-- What is required --
Every single record below is to be reproduced exactly.

══════════════════════════════

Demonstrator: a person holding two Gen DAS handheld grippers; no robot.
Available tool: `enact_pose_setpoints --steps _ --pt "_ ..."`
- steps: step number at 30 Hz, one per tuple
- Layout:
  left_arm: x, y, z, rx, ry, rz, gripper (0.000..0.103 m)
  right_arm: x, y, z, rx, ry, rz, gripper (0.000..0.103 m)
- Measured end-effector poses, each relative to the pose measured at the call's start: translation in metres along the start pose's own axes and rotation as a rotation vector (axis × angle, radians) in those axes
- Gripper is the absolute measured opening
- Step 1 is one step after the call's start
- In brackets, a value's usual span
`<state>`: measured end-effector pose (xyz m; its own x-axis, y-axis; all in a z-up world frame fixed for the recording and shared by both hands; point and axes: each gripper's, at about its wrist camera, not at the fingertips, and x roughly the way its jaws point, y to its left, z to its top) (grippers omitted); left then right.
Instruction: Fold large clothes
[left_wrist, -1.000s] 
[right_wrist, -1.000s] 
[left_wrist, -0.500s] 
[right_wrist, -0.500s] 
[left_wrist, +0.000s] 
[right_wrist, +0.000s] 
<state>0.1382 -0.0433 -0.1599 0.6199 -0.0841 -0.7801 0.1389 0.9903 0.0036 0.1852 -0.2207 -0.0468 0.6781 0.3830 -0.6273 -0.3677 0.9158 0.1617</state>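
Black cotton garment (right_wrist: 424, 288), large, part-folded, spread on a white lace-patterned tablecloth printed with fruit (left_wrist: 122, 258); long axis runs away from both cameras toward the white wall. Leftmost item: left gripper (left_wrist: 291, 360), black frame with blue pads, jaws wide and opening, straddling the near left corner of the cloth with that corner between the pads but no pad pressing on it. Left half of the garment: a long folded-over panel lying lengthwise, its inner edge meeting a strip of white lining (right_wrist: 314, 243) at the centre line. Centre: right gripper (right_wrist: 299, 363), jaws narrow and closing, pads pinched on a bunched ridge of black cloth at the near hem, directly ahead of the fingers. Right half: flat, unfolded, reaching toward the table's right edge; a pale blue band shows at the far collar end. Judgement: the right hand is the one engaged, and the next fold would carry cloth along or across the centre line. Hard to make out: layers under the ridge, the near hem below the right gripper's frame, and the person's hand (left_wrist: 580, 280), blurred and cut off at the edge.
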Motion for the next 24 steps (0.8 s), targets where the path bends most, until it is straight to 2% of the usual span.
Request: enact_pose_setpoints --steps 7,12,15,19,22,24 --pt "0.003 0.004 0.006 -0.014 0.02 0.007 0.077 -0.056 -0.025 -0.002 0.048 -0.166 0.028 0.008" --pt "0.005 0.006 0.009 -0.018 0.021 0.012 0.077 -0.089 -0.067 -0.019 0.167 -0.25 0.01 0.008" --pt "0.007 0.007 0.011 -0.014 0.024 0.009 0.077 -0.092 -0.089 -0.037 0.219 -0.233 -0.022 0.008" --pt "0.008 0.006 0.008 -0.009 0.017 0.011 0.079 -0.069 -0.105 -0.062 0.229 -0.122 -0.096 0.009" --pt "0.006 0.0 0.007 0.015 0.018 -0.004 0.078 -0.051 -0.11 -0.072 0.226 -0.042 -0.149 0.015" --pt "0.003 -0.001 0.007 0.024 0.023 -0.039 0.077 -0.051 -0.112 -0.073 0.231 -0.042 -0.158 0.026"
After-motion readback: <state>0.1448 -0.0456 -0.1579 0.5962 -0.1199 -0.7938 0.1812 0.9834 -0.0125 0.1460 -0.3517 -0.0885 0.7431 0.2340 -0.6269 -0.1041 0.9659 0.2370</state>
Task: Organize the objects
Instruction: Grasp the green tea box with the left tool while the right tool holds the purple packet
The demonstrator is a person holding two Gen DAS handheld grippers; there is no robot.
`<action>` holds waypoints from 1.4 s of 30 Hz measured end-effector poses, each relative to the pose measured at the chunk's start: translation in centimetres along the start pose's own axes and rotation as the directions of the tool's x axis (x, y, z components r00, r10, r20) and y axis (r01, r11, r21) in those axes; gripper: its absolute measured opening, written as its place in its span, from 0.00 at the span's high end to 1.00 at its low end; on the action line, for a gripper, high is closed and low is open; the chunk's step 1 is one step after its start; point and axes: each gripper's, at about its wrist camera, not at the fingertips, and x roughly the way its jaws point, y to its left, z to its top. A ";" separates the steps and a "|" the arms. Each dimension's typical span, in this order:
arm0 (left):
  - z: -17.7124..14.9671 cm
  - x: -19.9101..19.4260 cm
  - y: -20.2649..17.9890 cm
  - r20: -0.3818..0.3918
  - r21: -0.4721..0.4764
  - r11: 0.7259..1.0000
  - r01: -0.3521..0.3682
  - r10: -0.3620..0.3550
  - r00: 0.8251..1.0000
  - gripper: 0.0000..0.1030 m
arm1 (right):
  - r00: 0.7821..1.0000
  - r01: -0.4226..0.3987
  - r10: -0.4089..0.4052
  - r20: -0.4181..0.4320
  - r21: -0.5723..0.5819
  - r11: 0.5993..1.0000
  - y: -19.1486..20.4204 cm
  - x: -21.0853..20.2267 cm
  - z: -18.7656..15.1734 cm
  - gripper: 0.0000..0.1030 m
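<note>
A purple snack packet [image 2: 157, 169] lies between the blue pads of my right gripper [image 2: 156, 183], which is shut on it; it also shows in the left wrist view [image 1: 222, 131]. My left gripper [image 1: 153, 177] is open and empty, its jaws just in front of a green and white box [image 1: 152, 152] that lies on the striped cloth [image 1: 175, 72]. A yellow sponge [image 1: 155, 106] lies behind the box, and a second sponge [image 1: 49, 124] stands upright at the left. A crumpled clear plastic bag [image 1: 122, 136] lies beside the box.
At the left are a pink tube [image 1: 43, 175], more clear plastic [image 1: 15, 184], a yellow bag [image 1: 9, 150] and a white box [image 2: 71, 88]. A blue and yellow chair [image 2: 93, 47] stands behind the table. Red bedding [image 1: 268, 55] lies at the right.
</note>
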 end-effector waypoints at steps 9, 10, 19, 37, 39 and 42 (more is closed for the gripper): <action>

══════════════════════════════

-- Exercise solution --
Demonstrator: a person holding two Gen DAS handheld grippers; no robot.
Available tool: `enact_pose_setpoints --steps _ --pt "_ ..."`
- steps: step number at 30 Hz, one per tuple
- Layout:
  left_arm: x, y, z, rx, ry, rz, gripper (0.000..0.103 m)
  right_arm: x, y, z, rx, ry, rz, gripper (0.000..0.103 m)
- Measured end-effector poses, each relative to the pose measured at the call's start: translation in metres along the start pose's own axes and rotation as a rotation vector (axis × angle, radians) in those axes
- Gripper is the absolute measured opening
- Step 1 is one step after the call's start
- In brackets, a value's usual span
`<state>`: measured end-effector pose (xyz m; its own x-axis, y-axis; all in a z-up world frame fixed for the recording and shared by both hands; point and axes: each gripper's, at about its wrist camera, not at the fingertips, and x roughly the way its jaws point, y to its left, z to its top) (grippers omitted); left then right.
Instruction: Fold large clothes
[left_wrist, -1.000s] 
[right_wrist, -1.000s] 
[left_wrist, -0.500s] 
[right_wrist, -0.500s] 
[left_wrist, +0.000s] 
[right_wrist, +0.000s] 
<state>0.1382 -0.0433 -0.1599 0.6199 -0.0841 -0.7801 0.1389 0.9903 0.0036 0.1852 -0.2207 -0.0468 0.6781 0.3830 -0.6273 -0.3677 0.9158 0.1617</state>
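Black cotton garment (right_wrist: 424, 288), large, part-folded, spread on a white lace-patterned tablecloth printed with fruit (left_wrist: 122, 258); long axis runs away from both cameras toward the white wall. Leftmost item: left gripper (left_wrist: 291, 360), black frame with blue pads, jaws wide and opening, straddling the near left corner of the cloth with that corner between the pads but no pad pressing on it. Left half of the garment: a long folded-over panel lying lengthwise, its inner edge meeting a strip of white lining (right_wrist: 314, 243) at the centre line. Centre: right gripper (right_wrist: 299, 363), jaws narrow and closing, pads pinched on a bunched ridge of black cloth at the near hem, directly ahead of the fingers. Right half: flat, unfolded, reaching toward the table's right edge; a pale blue band shows at the far collar end. Judgement: the right hand is the one engaged, and the next fold would carry cloth along or across the centre line. Hard to make out: layers under the ridge, the near hem below the right gripper's frame, and the person's hand (left_wrist: 580, 280), blurred and cut off at the edge.
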Motion for the next 24 steps (0.8 s), targets where the path bends most, until it is straight to 2% of the usual span.
Request: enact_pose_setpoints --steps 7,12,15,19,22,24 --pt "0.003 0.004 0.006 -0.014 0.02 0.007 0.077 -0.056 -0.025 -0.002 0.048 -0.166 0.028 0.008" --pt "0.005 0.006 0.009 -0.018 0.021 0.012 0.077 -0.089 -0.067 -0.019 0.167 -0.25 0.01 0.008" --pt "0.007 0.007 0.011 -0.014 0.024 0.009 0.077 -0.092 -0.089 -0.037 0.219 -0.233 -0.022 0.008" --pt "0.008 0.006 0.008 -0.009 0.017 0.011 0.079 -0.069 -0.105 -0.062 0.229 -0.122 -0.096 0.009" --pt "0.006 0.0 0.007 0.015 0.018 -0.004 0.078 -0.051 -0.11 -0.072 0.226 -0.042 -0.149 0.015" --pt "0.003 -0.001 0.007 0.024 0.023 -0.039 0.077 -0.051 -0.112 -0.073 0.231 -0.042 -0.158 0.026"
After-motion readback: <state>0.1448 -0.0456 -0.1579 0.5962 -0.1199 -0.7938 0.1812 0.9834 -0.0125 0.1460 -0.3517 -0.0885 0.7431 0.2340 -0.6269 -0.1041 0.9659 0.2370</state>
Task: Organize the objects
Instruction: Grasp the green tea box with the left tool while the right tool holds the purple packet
The demonstrator is a person holding two Gen DAS handheld grippers; there is no robot.
`<action>` holds waypoints from 1.4 s of 30 Hz measured end-effector poses, each relative to the pose measured at the chunk's start: translation in centimetres along the start pose's own axes and rotation as the directions of the tool's x axis (x, y, z components r00, r10, r20) and y axis (r01, r11, r21) in those axes; gripper: its absolute measured opening, written as its place in its span, from 0.00 at the span's high end to 1.00 at its low end; on the action line, for a gripper, high is closed and low is open; the chunk's step 1 is one step after its start; point and axes: each gripper's, at about its wrist camera, not at the fingertips, and x roughly the way its jaws point, y to its left, z to its top. A ";" separates the steps and a "|" the arms. Each dimension's typical span, in this order:
arm0 (left):
  - z: -17.7124..14.9671 cm
  - x: -19.9101..19.4260 cm
  - y: -20.2649..17.9890 cm
  - r20: -0.3818..0.3918
  - r21: -0.4721..0.4764
  - r11: 0.7259..1.0000
  - r01: -0.3521..0.3682
  - r10: -0.3620..0.3550
  - r00: 0.8251..1.0000
  - gripper: 0.0000..0.1030 m
arm1 (right):
  - r00: 0.7821..1.0000
  - r01: -0.4226..0.3987
  - r10: -0.4089..0.4052
  - r20: -0.4181..0.4320
  - r21: -0.5723..0.5819
  - r11: 0.5993..1.0000
  - y: -19.1486..20.4204 cm
  - x: -21.0853..20.2267 cm
  - z: -18.7656..15.1734 cm
  - gripper: 0.0000..0.1030 m
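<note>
A purple snack packet [image 2: 157, 169] lies between the blue pads of my right gripper [image 2: 156, 183], which is shut on it; it also shows in the left wrist view [image 1: 222, 131]. My left gripper [image 1: 153, 177] is open and empty, its jaws just in front of a green and white box [image 1: 152, 152] that lies on the striped cloth [image 1: 175, 72]. A yellow sponge [image 1: 155, 106] lies behind the box, and a second sponge [image 1: 49, 124] stands upright at the left. A crumpled clear plastic bag [image 1: 122, 136] lies beside the box.
At the left are a pink tube [image 1: 43, 175], more clear plastic [image 1: 15, 184], a yellow bag [image 1: 9, 150] and a white box [image 2: 71, 88]. A blue and yellow chair [image 2: 93, 47] stands behind the table. Red bedding [image 1: 268, 55] lies at the right.
</note>
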 end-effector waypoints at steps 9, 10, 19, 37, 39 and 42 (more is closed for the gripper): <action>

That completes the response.